▶ **YOUR ASSIGNMENT**: The answer should be each line of the records that contains the word "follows"; please copy them all.

▶ **SOURCE DATA**:
[Start of Attachment]

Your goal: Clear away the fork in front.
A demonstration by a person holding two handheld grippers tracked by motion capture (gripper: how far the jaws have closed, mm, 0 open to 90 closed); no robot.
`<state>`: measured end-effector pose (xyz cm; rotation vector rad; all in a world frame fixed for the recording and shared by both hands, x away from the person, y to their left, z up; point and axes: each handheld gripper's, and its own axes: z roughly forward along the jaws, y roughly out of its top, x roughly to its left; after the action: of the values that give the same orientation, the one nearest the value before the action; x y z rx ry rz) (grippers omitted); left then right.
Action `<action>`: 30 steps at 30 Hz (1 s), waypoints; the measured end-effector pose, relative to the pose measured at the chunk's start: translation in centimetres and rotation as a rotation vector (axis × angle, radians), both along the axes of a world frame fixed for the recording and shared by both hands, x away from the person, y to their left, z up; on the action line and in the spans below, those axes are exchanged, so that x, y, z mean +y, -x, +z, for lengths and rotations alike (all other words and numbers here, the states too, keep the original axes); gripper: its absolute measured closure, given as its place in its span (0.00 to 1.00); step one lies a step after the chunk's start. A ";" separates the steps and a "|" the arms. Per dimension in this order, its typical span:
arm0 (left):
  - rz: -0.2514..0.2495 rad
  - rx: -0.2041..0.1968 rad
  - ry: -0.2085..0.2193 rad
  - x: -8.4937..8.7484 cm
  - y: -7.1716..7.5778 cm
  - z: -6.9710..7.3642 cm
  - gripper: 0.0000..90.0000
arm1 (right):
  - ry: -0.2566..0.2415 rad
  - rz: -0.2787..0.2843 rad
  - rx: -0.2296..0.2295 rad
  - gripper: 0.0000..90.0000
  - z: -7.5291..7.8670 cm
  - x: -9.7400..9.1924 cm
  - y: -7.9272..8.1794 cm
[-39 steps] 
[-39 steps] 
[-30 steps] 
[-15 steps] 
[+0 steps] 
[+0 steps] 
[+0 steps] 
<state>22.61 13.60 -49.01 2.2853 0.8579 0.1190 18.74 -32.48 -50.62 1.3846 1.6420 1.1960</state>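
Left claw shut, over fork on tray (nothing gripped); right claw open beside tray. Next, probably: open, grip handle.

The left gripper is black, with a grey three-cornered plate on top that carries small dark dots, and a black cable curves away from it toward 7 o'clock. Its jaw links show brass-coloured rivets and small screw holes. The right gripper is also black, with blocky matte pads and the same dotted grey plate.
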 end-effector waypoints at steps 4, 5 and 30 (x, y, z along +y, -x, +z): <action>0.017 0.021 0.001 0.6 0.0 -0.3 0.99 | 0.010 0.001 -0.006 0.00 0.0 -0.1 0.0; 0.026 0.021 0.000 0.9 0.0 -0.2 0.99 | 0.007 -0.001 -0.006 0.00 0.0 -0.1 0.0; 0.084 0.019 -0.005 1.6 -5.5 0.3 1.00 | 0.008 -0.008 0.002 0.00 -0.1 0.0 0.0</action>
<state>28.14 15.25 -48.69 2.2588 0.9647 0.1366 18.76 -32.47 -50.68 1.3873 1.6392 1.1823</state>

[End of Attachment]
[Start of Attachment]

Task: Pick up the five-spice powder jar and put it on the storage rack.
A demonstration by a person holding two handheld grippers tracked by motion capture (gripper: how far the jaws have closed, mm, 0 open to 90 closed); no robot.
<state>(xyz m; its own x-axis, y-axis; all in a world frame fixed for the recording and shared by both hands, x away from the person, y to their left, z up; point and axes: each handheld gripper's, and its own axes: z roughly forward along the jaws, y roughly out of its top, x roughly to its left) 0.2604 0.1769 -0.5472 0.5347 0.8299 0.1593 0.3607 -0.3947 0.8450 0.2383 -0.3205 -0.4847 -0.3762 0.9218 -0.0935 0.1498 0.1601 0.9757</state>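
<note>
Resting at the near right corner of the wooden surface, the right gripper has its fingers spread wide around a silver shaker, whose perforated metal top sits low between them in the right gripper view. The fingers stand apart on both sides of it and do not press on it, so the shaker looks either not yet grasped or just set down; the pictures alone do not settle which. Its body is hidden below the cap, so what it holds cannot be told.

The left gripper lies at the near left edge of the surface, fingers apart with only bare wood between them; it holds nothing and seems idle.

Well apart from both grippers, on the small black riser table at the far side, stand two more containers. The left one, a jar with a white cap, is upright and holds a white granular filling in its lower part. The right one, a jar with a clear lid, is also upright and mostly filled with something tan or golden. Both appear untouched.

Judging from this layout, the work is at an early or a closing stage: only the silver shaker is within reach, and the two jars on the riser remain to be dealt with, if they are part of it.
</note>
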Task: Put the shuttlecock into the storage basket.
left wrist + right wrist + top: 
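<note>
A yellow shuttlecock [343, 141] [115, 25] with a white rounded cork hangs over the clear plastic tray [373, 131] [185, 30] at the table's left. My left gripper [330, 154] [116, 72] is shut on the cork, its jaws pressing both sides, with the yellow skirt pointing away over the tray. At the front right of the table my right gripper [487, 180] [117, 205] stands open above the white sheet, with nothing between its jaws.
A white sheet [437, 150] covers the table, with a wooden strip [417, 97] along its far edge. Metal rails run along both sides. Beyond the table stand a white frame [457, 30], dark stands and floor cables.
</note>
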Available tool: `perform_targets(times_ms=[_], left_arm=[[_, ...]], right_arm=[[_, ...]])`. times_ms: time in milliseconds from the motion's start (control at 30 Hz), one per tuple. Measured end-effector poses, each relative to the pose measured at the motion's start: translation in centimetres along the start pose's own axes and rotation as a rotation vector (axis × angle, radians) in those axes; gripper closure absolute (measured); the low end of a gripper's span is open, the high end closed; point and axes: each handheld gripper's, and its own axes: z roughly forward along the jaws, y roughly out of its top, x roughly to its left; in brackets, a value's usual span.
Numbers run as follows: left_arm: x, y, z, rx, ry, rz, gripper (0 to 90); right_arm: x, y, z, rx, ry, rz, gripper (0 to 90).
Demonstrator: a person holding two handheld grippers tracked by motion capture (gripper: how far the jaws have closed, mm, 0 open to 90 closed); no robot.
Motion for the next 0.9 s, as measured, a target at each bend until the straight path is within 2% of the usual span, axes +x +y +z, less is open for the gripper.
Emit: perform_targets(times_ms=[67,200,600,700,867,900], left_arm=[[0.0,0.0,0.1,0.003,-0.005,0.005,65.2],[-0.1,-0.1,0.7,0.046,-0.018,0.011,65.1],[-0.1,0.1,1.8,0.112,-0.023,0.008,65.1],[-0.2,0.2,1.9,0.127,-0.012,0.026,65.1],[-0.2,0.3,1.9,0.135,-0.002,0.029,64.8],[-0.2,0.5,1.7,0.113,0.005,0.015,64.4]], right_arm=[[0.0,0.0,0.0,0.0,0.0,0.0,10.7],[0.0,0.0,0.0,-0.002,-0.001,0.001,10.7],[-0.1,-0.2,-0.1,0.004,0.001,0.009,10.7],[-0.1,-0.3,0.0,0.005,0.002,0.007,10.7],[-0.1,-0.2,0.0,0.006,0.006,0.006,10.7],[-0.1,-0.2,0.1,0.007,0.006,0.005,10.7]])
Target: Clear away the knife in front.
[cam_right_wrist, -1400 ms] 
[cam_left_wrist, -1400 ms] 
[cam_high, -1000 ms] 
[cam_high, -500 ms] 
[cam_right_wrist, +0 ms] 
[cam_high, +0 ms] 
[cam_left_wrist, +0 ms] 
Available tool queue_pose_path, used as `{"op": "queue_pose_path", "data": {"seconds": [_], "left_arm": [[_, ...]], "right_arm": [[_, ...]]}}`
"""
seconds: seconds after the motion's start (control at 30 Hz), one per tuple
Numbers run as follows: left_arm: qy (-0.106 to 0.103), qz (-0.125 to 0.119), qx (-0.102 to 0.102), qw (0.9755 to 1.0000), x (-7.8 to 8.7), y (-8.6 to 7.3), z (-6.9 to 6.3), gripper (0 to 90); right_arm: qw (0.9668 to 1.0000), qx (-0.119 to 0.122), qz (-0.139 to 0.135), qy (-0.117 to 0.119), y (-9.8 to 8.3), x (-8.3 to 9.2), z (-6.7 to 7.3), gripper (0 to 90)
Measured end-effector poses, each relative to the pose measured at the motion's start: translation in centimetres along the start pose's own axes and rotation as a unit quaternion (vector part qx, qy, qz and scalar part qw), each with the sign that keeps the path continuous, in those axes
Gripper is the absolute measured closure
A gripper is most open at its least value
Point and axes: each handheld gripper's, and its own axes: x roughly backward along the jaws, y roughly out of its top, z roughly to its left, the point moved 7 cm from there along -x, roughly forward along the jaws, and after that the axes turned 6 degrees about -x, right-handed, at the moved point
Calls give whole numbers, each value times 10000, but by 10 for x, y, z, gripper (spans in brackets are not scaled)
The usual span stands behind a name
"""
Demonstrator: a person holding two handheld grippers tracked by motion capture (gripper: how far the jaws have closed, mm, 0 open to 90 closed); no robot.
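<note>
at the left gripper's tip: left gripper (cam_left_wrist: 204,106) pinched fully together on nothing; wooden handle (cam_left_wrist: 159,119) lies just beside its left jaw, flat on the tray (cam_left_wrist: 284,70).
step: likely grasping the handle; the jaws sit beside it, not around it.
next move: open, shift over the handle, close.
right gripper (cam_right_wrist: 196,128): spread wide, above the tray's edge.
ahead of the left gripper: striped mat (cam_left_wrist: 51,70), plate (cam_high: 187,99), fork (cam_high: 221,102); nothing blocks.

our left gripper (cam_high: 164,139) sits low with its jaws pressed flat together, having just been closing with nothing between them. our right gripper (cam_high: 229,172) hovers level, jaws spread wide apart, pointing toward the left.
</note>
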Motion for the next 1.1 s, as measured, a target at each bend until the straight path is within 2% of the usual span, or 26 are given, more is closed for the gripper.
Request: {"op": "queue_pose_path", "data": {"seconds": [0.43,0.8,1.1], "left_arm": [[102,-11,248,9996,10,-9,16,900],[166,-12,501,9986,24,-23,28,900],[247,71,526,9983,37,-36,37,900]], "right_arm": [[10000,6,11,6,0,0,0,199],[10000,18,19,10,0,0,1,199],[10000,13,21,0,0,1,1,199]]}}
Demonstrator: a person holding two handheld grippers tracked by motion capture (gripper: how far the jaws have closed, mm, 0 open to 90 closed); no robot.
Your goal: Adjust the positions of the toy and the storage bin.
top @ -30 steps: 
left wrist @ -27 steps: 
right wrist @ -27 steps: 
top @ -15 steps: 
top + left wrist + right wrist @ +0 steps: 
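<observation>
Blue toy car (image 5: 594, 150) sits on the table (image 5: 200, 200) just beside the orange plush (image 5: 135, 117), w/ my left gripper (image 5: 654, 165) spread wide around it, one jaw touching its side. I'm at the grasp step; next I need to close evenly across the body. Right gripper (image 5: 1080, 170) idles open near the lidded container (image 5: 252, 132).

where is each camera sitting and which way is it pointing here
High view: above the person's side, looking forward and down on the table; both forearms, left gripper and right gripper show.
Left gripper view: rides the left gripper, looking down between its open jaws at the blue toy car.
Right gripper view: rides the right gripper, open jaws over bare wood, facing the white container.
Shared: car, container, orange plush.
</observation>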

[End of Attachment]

▶ **REPLY TO THE EXERCISE**:
Numbers run as follows: left_arm: x, y, z, rx, ry, rz, gripper (0 to 90); right_arm: x, y, z, rx, ry, rz, gripper (0 to 90).
Numbers run as follows: left_arm: qy (-0.106 to 0.103), qz (-0.125 to 0.119), qx (-0.102 to 0.102), qw (0.9755 to 1.0000), x (-7.8 to 8.7), y (-8.6 to 7.3), z (-6.9 to 6.3), gripper (0 to 90); right_arm: qw (0.9668 to 1.0000), qx (-0.119 to 0.122), qz (-0.139 to 0.135), qy (-0.117 to 0.119), y (-9.8 to 8.3), x (-8.3 to 9.2), z (-6.7 to 7.3), gripper (0 to 90)

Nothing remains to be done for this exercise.